*TASK DETAILS*.
The whole listing is to be retyped exactly as it appears.

*DATASET SECTION*.
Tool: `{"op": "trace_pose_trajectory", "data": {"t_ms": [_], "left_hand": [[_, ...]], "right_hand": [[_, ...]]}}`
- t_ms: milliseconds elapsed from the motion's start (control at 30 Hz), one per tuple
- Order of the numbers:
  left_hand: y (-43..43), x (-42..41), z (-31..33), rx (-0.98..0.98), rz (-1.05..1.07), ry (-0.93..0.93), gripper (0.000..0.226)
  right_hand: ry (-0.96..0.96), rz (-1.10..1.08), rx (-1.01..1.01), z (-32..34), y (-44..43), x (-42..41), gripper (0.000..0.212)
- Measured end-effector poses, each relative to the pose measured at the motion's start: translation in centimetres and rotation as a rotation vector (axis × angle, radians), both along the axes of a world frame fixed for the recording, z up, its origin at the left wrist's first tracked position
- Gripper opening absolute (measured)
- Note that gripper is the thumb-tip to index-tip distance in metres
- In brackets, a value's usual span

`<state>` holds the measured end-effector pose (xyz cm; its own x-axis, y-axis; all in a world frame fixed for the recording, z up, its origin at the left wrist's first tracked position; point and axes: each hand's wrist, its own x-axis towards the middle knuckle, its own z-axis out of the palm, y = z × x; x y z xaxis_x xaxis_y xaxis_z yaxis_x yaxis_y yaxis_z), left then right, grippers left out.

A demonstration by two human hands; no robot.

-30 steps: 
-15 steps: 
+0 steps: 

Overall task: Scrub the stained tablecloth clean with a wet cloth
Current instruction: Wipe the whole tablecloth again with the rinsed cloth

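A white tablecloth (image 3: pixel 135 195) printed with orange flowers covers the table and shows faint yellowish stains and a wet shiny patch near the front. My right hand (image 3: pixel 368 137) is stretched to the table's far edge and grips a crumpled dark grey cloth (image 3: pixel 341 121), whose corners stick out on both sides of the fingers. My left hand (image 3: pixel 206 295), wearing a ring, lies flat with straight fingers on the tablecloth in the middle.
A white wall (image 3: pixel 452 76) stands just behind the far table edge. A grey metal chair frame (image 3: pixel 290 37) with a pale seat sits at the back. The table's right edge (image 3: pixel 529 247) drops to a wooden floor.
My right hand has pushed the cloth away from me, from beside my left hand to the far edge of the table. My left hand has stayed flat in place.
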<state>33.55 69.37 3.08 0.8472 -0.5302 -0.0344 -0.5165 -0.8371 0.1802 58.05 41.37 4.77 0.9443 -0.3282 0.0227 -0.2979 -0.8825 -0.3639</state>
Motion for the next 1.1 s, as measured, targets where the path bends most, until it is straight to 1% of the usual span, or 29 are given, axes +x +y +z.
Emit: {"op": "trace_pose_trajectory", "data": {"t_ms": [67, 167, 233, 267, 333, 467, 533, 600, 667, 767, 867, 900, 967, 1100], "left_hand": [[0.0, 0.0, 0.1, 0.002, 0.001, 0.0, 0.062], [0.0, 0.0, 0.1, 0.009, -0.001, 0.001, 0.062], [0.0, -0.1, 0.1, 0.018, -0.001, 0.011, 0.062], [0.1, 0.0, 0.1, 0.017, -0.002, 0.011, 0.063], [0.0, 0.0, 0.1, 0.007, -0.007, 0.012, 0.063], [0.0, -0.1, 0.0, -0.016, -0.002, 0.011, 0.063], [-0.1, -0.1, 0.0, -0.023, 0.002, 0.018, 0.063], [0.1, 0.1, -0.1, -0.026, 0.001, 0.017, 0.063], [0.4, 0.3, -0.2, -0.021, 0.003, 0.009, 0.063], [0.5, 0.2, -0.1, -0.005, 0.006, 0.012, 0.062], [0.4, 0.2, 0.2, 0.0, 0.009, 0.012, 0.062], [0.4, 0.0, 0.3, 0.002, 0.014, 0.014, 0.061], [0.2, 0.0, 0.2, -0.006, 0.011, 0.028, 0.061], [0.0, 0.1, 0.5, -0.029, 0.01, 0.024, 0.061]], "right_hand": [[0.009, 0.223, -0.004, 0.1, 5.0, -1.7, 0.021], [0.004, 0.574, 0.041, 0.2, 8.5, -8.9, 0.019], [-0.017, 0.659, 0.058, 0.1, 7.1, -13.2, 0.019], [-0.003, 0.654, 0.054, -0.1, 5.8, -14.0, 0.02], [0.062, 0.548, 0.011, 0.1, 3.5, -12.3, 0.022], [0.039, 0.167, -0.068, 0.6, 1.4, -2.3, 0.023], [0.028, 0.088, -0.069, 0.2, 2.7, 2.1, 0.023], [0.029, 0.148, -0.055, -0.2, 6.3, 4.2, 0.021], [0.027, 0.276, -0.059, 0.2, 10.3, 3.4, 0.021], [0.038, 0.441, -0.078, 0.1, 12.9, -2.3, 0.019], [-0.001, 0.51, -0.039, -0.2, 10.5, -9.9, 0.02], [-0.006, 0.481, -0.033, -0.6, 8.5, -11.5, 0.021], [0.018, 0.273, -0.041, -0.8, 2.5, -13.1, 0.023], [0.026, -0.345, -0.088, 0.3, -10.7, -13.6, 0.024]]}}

*SOLUTION TO THE PROBLEM*.
Tool: `{"op": "trace_pose_trajectory", "data": {"t_ms": [_], "left_hand": [[_, ...]], "right_hand": [[_, ...]]}}`
- t_ms: milliseconds elapsed from the motion's start (control at 30 Hz), one per tuple
- Order of the numbers:
  left_hand: y (-43..43), x (-42..41), z (-31..33), rx (-0.98..0.98), rz (-1.05..1.07), ry (-0.93..0.93), gripper (0.000..0.226)
  right_hand: ry (-0.96..0.96), rz (-1.10..1.08), rx (-1.01..1.01), z (-32..34), y (-44..43), x (-42..41), gripper (0.000..0.212)
- Measured end-effector poses, each relative to the pose measured at the motion's start: translation in centimetres and rotation as a rotation vector (axis × angle, radians), both along the axes of a world frame fixed for the recording, z up, its origin at the left wrist's first tracked position
- Gripper opening absolute (measured)
- Note that gripper is the thumb-tip to index-tip distance in metres
- In brackets, a value's usual span

`<state>` holds the measured end-effector pose (xyz cm; its own x-axis, y-axis; all in a world frame fixed for the recording, z up, its origin at the left wrist's first tracked position; point and axes: each hand's wrist, its own x-axis towards the middle knuckle, its own z-axis out of the palm, y = z × x; x y z xaxis_x xaxis_y xaxis_z yaxis_x yaxis_y yaxis_z), left then right, grippers left out.

A demonstration by two human hands; no robot.

-30 steps: 
-15 steps: 
+0 steps: 

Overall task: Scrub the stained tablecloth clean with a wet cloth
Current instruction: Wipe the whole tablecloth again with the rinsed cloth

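A white tablecloth (image 3: pixel 135 195) printed with orange flowers covers the table and shows faint yellowish stains and a wet shiny patch near the front. My right hand (image 3: pixel 368 137) is stretched to the table's far edge and grips a crumpled dark grey cloth (image 3: pixel 341 121), whose corners stick out on both sides of the fingers. My left hand (image 3: pixel 206 295), wearing a ring, lies flat with straight fingers on the tablecloth in the middle.
A white wall (image 3: pixel 452 76) stands just behind the far table edge. A grey metal chair frame (image 3: pixel 290 37) with a pale seat sits at the back. The table's right edge (image 3: pixel 529 247) drops to a wooden floor.
My right hand has pushed the cloth away from me, from beside my left hand to the far edge of the table. My left hand has stayed flat in place.
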<state>33.55 69.37 3.08 0.8472 -0.5302 -0.0344 -0.5165 -0.8371 0.1802 58.05 41.37 4.77 0.9443 -0.3282 0.0227 -0.2979 -0.8825 -0.3639</state>
Motion for the next 1.1 s, as measured, targets where the path bends most, until it is straight to 1% of the usual span, or 29 are given, axes +x +y +z.
Emit: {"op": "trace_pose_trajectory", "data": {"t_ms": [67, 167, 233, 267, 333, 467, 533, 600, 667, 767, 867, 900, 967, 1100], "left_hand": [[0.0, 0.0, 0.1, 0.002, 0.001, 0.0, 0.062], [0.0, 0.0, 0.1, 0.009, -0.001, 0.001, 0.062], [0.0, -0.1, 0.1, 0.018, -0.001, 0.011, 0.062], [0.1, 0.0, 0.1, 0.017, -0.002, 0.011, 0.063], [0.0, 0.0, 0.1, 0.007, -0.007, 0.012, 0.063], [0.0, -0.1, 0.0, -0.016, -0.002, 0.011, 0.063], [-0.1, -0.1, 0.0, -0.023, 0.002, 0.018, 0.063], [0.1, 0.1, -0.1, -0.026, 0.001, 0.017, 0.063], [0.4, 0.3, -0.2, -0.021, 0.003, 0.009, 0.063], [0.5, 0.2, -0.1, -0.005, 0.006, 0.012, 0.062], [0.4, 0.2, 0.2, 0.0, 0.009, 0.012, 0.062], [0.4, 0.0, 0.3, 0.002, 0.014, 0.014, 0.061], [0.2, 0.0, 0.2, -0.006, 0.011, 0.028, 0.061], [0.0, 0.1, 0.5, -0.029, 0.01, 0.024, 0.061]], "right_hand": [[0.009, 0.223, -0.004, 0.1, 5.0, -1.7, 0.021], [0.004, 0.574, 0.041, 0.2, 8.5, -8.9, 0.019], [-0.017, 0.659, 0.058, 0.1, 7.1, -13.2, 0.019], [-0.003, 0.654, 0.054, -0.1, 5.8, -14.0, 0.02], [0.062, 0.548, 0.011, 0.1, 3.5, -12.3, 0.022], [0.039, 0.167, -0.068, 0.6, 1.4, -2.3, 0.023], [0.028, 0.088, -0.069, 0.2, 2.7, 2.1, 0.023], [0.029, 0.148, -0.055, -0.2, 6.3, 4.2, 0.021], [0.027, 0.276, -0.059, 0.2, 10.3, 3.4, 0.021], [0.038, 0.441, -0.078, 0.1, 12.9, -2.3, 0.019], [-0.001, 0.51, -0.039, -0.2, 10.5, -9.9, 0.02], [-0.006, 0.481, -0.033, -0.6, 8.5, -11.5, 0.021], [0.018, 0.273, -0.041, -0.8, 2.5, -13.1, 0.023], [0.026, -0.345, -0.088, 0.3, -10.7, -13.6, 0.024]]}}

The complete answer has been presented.